## Task item
Scan the data for "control" and copy each matching line.

__________

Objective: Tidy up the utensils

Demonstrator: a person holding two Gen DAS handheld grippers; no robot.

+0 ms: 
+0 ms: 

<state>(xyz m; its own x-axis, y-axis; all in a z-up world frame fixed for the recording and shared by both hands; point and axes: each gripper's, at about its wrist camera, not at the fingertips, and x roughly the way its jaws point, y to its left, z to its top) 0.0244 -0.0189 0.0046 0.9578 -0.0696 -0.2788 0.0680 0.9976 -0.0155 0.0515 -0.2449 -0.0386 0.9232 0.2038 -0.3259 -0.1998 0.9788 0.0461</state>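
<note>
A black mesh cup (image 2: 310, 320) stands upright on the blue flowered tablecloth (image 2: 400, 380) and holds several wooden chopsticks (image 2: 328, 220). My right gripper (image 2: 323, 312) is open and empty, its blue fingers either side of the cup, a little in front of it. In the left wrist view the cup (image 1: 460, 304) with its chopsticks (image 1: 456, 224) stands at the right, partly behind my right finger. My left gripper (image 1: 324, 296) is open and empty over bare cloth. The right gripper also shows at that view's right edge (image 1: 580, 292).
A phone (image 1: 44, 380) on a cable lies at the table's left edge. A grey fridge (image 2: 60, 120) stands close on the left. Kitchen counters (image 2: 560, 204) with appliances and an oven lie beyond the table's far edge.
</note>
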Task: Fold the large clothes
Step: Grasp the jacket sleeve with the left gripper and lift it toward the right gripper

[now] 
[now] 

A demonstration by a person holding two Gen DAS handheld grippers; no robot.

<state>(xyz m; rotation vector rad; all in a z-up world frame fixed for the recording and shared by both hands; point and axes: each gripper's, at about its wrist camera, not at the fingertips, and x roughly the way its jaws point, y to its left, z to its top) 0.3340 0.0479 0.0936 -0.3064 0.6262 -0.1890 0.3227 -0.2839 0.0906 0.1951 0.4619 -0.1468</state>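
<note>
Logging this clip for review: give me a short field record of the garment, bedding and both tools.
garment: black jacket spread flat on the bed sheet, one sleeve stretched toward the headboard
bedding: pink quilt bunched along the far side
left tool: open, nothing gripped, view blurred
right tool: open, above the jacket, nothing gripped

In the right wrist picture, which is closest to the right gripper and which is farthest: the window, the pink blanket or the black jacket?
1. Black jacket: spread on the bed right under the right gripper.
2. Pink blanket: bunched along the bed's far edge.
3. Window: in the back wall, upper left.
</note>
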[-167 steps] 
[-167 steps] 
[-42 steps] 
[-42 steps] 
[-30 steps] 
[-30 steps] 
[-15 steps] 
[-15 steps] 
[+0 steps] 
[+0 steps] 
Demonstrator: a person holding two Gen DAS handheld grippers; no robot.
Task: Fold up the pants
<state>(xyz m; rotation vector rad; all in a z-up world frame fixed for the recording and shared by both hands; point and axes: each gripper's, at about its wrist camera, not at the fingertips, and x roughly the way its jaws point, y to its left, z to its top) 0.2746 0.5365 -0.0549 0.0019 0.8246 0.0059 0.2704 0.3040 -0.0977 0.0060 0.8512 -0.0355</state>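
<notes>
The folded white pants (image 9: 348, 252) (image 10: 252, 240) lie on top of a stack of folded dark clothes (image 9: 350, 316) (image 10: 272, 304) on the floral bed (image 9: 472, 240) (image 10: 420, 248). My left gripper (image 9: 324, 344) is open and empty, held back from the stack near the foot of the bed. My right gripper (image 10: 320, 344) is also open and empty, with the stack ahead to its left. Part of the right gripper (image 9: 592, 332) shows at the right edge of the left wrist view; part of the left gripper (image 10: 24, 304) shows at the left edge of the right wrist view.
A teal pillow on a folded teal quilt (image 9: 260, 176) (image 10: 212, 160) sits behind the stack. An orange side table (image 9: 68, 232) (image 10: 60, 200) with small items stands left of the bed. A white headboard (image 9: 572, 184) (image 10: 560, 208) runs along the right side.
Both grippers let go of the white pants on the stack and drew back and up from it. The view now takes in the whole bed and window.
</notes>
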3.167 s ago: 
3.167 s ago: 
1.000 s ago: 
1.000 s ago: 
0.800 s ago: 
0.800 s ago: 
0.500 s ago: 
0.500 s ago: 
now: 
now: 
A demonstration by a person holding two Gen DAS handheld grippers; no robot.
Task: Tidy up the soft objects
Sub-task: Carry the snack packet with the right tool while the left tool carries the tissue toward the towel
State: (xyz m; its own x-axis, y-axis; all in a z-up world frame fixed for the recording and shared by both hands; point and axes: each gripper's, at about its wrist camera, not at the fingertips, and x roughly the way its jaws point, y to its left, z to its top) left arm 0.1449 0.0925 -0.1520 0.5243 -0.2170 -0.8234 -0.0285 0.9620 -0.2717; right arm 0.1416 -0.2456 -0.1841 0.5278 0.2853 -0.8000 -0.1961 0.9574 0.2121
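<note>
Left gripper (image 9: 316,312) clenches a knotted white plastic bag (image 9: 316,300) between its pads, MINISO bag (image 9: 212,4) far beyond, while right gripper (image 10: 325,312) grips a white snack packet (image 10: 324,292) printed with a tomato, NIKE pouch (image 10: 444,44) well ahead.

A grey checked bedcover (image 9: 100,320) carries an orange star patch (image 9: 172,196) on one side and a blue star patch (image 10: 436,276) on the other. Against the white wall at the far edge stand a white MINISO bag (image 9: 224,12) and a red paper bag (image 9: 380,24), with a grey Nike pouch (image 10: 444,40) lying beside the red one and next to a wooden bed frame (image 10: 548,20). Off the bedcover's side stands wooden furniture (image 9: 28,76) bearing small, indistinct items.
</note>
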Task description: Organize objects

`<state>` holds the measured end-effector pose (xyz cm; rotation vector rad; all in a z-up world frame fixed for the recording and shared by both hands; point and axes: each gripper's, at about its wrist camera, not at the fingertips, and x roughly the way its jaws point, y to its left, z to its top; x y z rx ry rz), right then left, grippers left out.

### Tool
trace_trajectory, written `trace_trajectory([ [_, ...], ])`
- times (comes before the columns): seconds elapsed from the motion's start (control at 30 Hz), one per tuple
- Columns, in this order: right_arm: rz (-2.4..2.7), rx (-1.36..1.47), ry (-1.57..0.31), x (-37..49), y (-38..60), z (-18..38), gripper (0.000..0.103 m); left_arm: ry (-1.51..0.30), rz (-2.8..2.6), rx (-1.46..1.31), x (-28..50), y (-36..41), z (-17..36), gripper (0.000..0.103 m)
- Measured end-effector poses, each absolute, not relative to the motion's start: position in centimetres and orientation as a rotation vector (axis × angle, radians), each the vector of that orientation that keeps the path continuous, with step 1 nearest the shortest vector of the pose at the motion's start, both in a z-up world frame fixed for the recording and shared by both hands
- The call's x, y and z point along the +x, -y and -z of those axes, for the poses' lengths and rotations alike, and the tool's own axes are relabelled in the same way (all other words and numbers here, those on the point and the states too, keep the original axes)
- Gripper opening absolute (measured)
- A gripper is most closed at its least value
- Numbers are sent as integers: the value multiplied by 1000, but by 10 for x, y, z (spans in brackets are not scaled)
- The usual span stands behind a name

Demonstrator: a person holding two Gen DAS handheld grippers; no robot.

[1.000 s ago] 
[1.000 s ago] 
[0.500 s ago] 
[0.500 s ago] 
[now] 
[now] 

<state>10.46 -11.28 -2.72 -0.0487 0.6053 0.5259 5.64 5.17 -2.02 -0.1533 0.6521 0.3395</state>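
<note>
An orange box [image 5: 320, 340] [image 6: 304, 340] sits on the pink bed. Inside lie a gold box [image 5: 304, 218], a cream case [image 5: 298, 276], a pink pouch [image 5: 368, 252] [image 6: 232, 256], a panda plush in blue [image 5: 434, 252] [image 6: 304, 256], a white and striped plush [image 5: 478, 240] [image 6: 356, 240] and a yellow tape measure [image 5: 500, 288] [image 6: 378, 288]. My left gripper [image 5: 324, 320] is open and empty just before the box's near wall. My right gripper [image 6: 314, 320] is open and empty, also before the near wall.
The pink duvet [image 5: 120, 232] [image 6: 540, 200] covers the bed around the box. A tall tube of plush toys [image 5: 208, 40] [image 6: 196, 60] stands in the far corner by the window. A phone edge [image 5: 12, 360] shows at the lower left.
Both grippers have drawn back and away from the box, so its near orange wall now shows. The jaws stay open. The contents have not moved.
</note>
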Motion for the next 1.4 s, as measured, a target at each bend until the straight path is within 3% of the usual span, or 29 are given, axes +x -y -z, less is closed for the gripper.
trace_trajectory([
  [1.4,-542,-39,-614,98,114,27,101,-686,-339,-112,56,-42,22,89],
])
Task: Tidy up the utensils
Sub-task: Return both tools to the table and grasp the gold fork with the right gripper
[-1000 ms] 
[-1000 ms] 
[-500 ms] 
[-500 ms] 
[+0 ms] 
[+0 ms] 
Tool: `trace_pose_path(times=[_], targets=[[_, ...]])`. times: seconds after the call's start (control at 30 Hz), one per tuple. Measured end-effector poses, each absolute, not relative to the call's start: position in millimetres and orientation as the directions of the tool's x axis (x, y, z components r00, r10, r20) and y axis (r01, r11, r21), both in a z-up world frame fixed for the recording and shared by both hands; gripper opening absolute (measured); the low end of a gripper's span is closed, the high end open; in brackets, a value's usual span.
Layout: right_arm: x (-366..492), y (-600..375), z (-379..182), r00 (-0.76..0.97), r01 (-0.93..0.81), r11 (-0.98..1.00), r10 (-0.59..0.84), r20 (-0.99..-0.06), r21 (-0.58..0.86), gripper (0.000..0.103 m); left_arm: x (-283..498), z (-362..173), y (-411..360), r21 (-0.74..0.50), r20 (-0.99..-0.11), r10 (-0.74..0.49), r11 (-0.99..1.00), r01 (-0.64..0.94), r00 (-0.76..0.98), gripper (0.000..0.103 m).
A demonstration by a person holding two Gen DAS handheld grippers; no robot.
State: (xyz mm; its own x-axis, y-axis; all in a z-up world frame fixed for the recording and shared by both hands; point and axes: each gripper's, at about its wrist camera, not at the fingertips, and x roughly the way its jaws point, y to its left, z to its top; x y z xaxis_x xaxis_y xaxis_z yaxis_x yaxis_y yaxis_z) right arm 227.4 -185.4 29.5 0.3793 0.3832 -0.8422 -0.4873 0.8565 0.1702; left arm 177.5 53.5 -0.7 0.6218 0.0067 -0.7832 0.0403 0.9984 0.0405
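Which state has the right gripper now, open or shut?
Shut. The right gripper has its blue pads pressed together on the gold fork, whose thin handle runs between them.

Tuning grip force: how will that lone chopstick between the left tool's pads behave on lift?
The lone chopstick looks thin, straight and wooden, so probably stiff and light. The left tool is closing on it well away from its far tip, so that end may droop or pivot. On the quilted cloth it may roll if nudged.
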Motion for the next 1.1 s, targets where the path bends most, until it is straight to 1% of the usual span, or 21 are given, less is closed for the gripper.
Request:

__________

## Result for this task
- times (comes before the columns): seconds elapsed from the motion's start (control at 30 Hz), one per tuple
Tool: `trace_pose_path(times=[_], targets=[[_, ...]])`. times: seconds after the call's start (control at 30 Hz), one per tuple. Measured end-effector poses, each absolute, not relative to the call's start: position in millimetres and orientation as the directions of the tool's x axis (x, y, z components r00, r10, r20) and y axis (r01, r11, r21), both in a z-up world frame fixed for the recording and shared by both hands; gripper opening absolute (measured); the low end of a gripper's span is closed, the high end open; in brackets, a value's usual span.

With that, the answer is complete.